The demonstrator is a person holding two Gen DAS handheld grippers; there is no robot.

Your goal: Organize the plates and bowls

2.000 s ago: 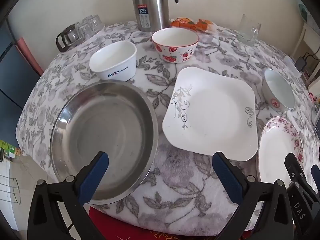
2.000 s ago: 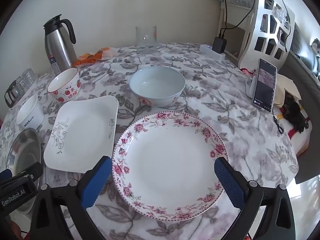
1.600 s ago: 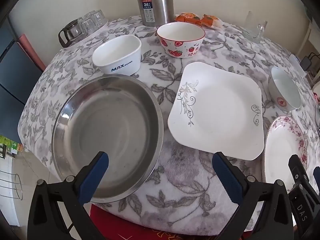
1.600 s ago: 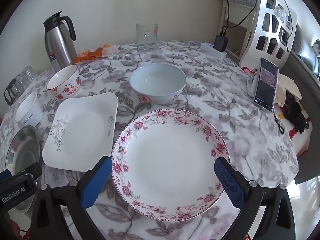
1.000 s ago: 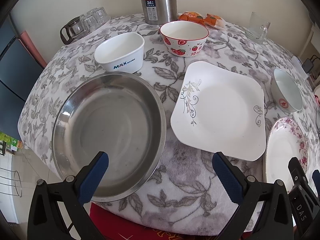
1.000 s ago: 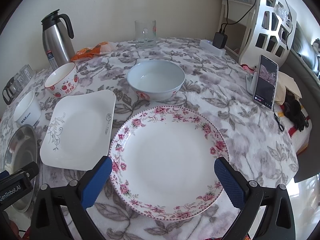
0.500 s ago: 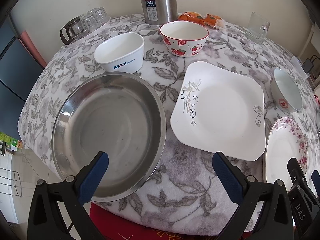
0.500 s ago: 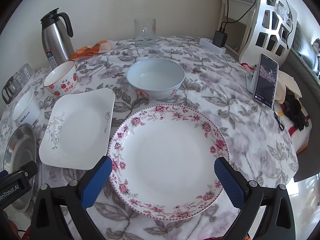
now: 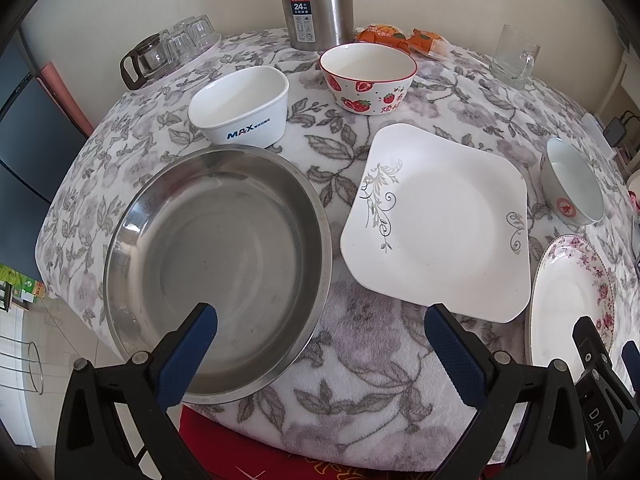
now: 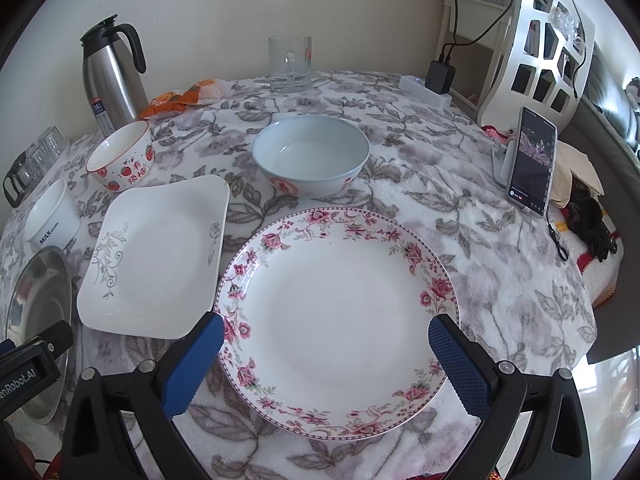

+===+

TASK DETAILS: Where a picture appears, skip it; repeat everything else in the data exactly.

ANSWER SECTION:
The demonstrator is a person holding two Gen DAS handheld grippers; there is no robot.

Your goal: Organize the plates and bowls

2.000 s ago: 
2.000 s ago: 
1.600 s ago: 
1.600 s ago: 
1.000 s ago: 
1.000 s ago: 
0.500 s ago: 
0.500 s ago: 
now: 
now: 

This output has come to an end.